WHAT THE TASK ASKS | For the entries that follow, restate word for word the line containing "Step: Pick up", the line containing "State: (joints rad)", and every line that lies between them.

*** Opening THE DATA ***

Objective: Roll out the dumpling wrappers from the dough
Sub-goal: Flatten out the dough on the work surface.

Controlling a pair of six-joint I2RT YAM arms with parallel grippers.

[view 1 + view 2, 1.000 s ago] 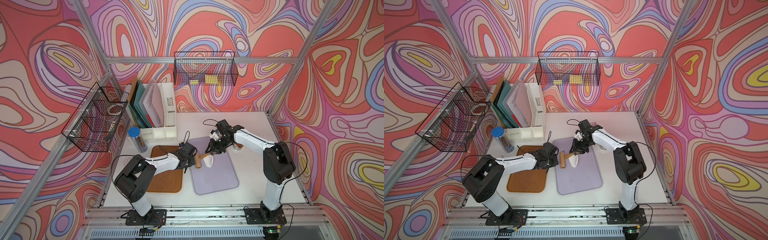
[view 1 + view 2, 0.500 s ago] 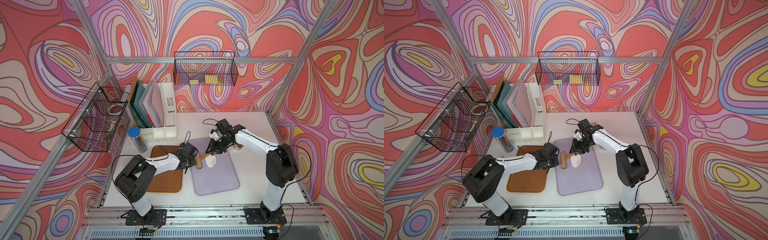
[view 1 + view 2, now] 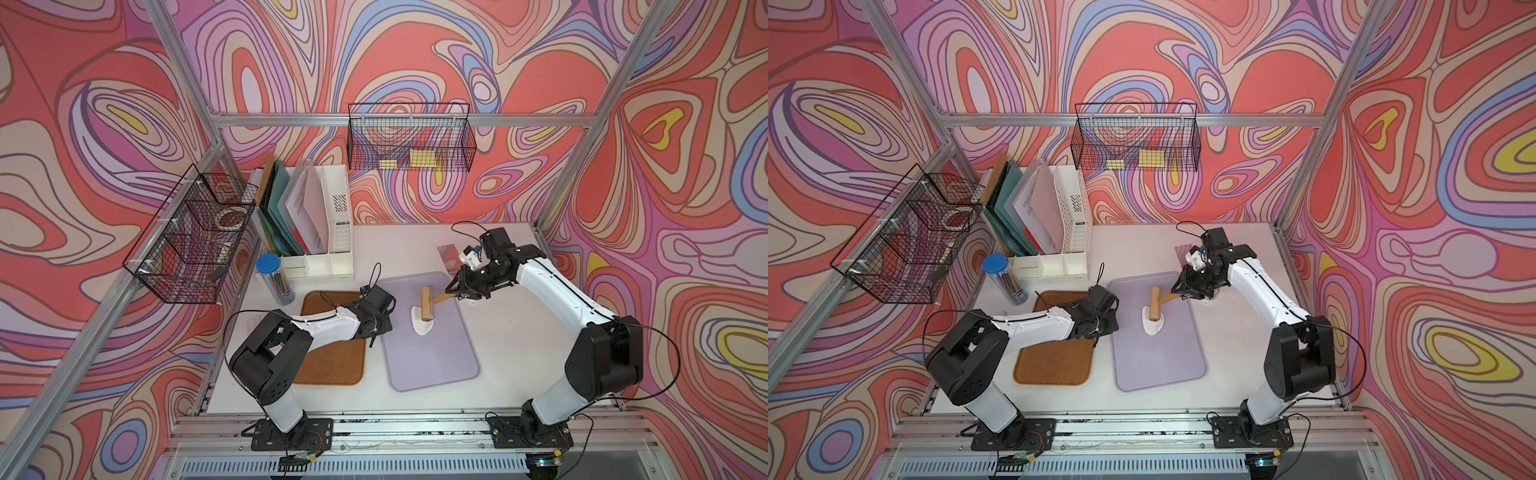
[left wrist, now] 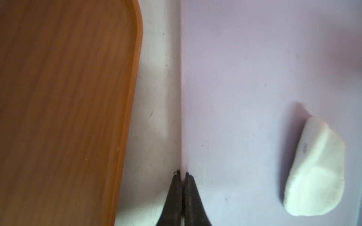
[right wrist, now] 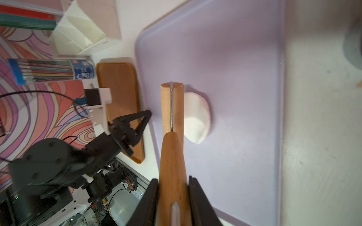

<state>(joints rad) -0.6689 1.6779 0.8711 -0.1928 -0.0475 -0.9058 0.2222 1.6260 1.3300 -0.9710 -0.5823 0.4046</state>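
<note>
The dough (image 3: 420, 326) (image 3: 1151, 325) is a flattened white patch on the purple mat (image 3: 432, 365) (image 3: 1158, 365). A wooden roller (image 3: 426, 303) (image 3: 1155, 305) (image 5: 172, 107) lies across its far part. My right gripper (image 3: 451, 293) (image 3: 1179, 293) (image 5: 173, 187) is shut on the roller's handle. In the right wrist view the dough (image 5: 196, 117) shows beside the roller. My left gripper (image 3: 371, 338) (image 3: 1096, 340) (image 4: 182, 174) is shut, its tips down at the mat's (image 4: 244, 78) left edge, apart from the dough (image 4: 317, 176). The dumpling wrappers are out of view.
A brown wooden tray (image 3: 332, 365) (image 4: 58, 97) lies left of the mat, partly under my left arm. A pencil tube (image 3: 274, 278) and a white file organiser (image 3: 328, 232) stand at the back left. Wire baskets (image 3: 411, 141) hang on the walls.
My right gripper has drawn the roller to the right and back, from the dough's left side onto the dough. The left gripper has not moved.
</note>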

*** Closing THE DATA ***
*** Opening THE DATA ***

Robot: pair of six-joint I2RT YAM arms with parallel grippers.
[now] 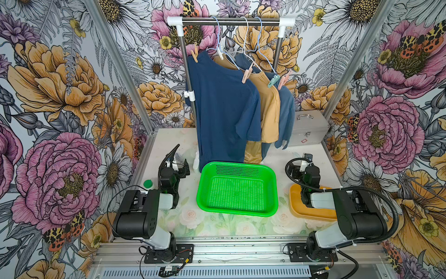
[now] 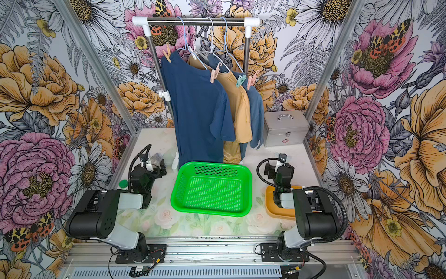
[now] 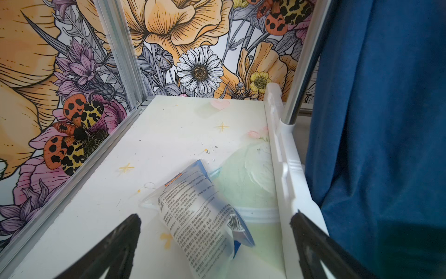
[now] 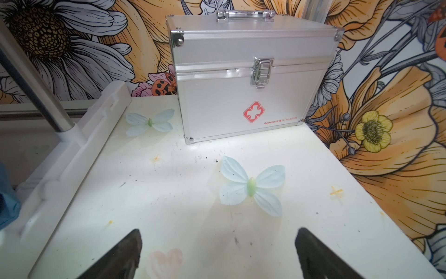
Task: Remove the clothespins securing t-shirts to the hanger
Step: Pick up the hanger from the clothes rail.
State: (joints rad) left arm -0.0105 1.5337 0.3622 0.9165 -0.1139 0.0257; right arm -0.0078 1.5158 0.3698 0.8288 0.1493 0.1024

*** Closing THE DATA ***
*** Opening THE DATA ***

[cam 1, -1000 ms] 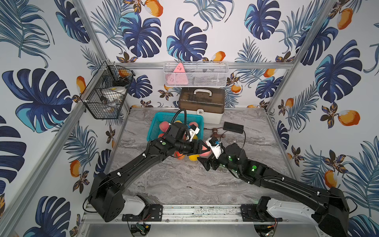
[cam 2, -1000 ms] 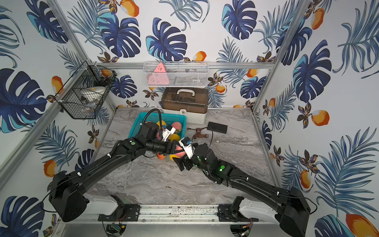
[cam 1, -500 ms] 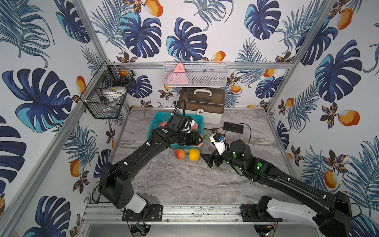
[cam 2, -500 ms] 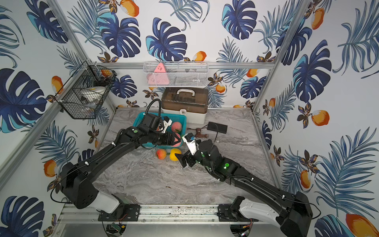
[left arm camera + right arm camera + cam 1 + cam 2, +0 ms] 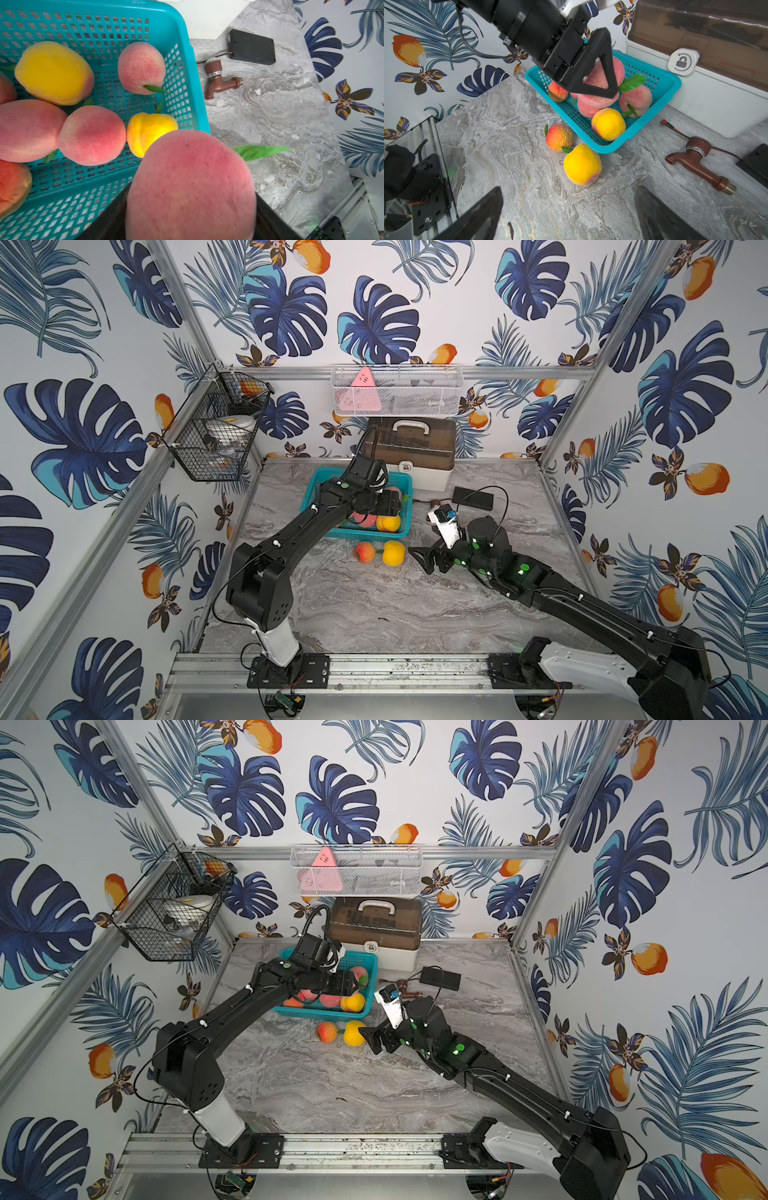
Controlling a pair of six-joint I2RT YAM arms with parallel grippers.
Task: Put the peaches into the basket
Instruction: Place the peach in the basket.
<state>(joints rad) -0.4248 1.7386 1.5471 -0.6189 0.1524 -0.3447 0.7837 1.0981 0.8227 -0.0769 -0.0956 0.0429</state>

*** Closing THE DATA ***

FINISHED EXERCISE |
Step: Pick up the hanger from the clothes rail.
State: (joints rad) left arm -0.0105 1.5337 0.3622 0.9165 -0.1139 0.0257; right arm -0.0078 1.5158 0.3698 0.8288 0.1493 0.1024

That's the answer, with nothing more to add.